If you use a framework like Next.js, simply define the sizes prop correctly. “This image takes up 100% of the screen on mobile, and 50% on desktop.”
Lazy Loading vs Eager Loading
Lazy Loading: “Don’t load this image until the user scrolls near it.”
- This saves initial bandwidth.
- Result: Faster Initial Page Load.
- Default: In Next.js, images are lazy by default.
Eager Loading (Priority): “Load this immediately.”
- Use Case: The LCP Element (Largest Contentful Paint). Usually the Hero Banner.
- Critical: If you lazy load the Hero image, the browser waits for JS to hydrate before loading the image. This kills your LCP score.
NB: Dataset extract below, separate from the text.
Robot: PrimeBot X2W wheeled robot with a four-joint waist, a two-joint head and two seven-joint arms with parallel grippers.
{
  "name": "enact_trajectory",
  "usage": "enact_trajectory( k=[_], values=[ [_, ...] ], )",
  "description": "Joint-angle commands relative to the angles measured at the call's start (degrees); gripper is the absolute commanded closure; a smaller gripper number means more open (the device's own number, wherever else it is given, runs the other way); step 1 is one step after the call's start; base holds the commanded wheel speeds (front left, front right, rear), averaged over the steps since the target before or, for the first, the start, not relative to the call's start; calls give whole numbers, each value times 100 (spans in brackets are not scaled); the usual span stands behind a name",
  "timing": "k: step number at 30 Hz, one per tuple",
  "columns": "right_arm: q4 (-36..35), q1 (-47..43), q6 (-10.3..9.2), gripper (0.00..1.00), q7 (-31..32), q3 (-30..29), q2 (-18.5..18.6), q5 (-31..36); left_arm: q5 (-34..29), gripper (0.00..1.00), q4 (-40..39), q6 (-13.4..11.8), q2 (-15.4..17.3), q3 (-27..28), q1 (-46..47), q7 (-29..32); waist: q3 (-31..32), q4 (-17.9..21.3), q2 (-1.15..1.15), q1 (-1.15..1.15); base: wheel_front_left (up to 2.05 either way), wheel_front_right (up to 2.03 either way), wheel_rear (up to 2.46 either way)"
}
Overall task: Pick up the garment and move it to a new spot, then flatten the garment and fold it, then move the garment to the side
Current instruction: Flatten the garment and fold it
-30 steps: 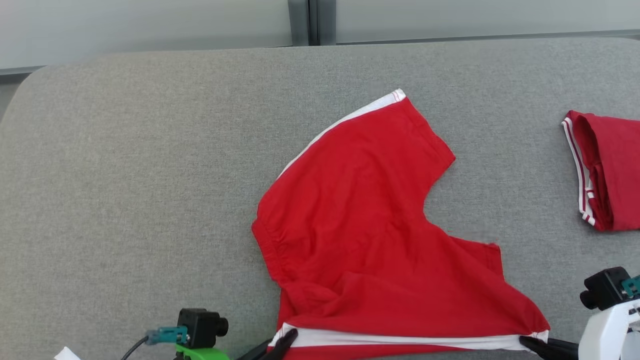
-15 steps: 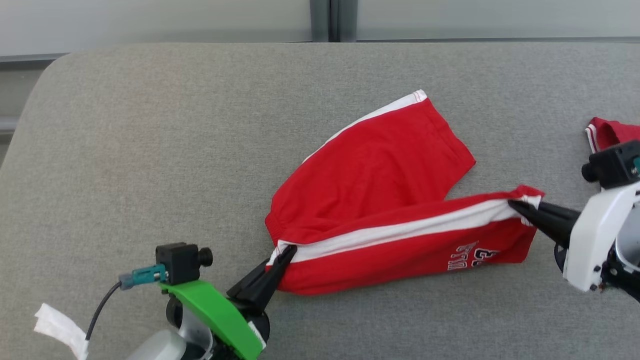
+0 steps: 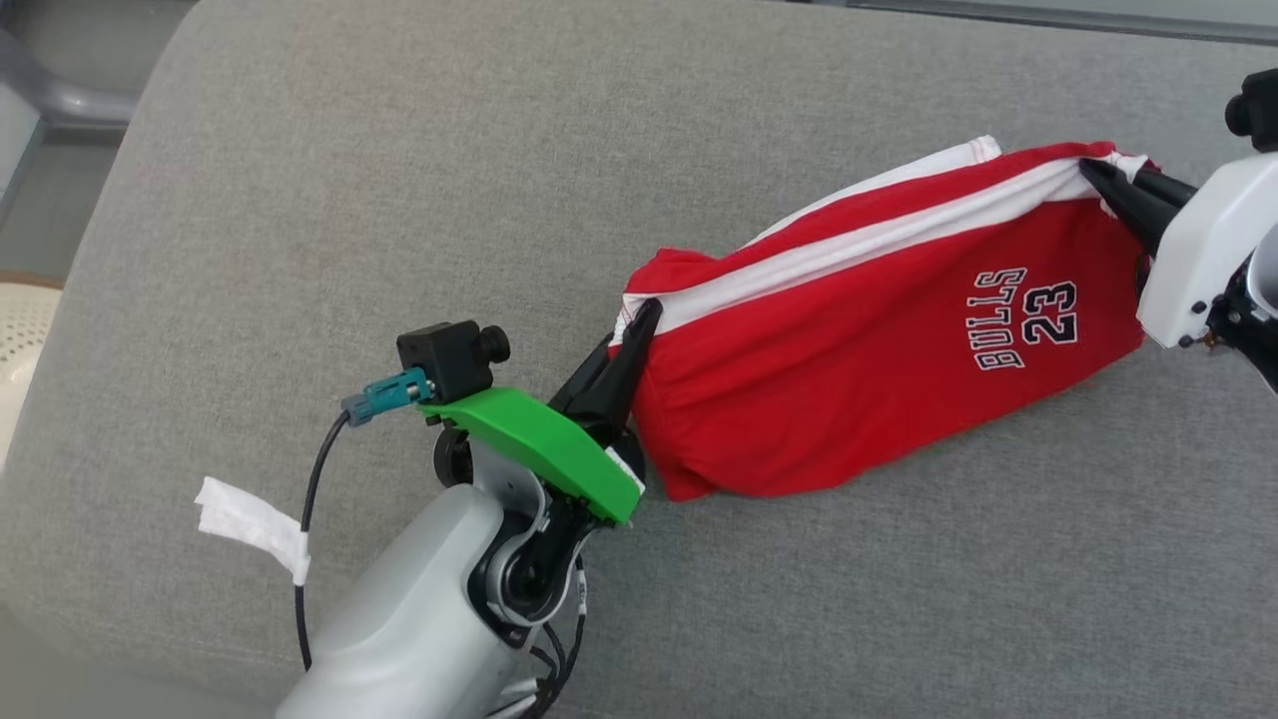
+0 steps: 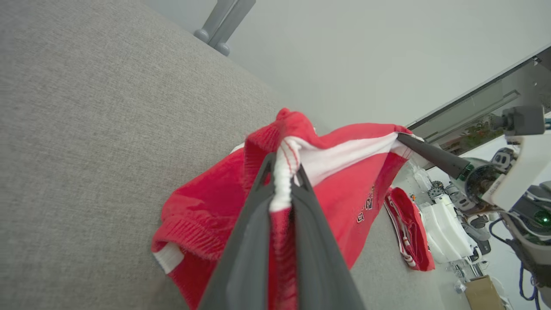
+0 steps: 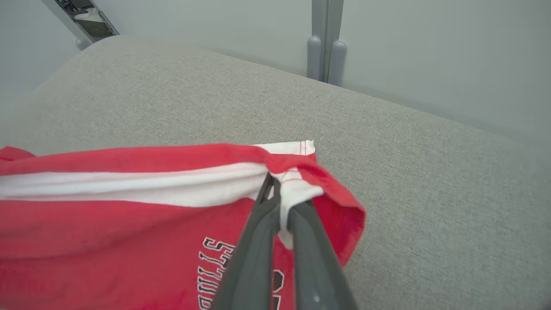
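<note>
garment [image 3: 849,389] folded over, BULLS 23 print [image 3: 1023,318] now showing

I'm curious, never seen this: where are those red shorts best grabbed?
The two ends of the white side stripe: left gripper at the waistband, right gripper at the leg hem, each from outside. Pulled apart, that edge runs straight.

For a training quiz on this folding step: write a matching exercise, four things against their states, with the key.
Things
1. left gripper
2. right gripper
3. shorts
4. second red garment

States
A. lies apart on the grey surface
B. shut on the shorts at the end near the lettering
C. held at both ends, white stripe along the top
D. shut on the shorts at the gathered end

Pairs: 1-D, 2-B, 3-C, 4-A
</note>
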State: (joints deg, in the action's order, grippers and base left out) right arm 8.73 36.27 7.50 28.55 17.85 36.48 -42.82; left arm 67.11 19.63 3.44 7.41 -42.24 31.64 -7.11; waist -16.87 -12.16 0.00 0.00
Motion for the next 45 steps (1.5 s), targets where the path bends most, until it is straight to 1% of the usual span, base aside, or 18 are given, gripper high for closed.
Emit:
enact_trajectory(
  k=[1, 5, 8, 9, 10, 11, 15, 20, 22, 26, 29, 31, 33, 37, 41, 45],
  values=[
    [128, 212, -4, 100, -90, 54, -3, 81, -62, 100, 158, -49, -68, 36, 163, -90, -491, -447, 0, 0, 0, 0, 0],
    [558, 611, -5, 100, -310, 243, -37, 242, -51, 100, 588, 43, -289, -34, 407, -230, -721, -622, 0, 0, 0, 0, 0],
    [828, 797, -5, 100, -460, 347, -36, 320, 16, 100, 790, 114, -377, -84, 548, -326, -808, -698, 0, 0, 0, 0, 0],
    [920, 844, -5, 92, -508, 388, -62, 346, 35, 100, 855, 130, -389, -101, 590, -369, -822, -714, 0, 0, 0, 0, 0],
    [995, 886, -5, 30, -545, 413, -89, 345, 52, 100, 902, 154, -397, -117, 629, -395, -830, -722, 0, 0, 0, 0, 0],
    [1076, 928, -5, 0, -578, 436, -113, 343, 86, 0, 950, 169, -410, -134, 671, -439, -837, -728, 0, 0, 0, 0, 0],
    [1254, 996, -5, 0, -639, 547, -186, 233, 176, 0, 1071, 238, -441, -225, 771, -551, -785, -701, 0, 0, 0, 0, 0],
    [1302, 959, -5, 0, -566, 663, -126, 35, 140, 0, 1143, 292, -446, -296, 774, -666, -571, -594, 0, 0, 0, 0, 0],
    [1279, 844, -4, 0, -509, 690, -59, -79, 48, 0, 1129, 318, -436, -294, 705, -714, -450, -536, 0, 0, 0, 0, 0],
    [1205, 659, -4, 0, -342, 694, 81, -277, -348, 0, 1027, 314, -224, -132, 462, -793, -213, -449, 0, 0, 0, 0, 0],
    [1188, 471, -4, 0, -306, 617, 184, -369, -1066, 0, 640, 299, -122, 497, 193, -803, -80, -416, 0, 0, 0, 0, 0],
    [1208, 355, -4, 0, -292, 558, 193, -410, -1716, 0, 434, 201, -77, 811, -94, -800, -13, -406, 0, 0, 0, 0, 0],
    [1260, 232, -4, 0, -257, 434, 167, -420, -2421, 0, 175, 81, -123, 1209, -419, -802, 45, -407, 0, 0, 0, 0, 0],
    [1394, 79, -4, 0, -159, 232, 59, -366, -3675, 0, -314, -61, -237, 1800, -975, -803, 75, -463, 0, 0, 0, 0, 0],
    [1620, 25, -4, 0, -88, -10, -89, -212, -4590, 0, -852, 6, -376, 2391, -1439, -804, 40, -579, 0, 0, 0, 0, 0],
    [1932, 42, -4, 0, -41, -287, -265, 23, -5022, 0, -1250, 115, -438, 2825, -1798, -804, -13, -705, 0, 0, 0, 0, 0]
  ],
)
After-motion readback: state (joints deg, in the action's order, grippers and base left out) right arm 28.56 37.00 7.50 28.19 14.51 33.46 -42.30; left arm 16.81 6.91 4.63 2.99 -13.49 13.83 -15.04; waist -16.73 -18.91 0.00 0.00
- Rule: Mark the top-most image as
priority={true}.
Layout Shift Prevention
If you insert an image without dimensions:
- Browser renders text.
- Image loads (500px height).
- Text gets pushed down. This is CLS (Cumulative Layout Shift). Google hates it. Fix: Always reserve the aspect ratio space. The browser draws a “Placeholder Box” of the correct size immediately. The image loads into the box.
The CDN (Content Delivery Network)
Do not serve images from your web server. Serve them from an Image CDN (Cloudinary, Imgix, Vercel Blob). Why?
- On-the-fly Transformation:
image.jpg?w=500&q=80. You generate the exact size/quality requested. - Global Edge: The image is cached in 200 cities.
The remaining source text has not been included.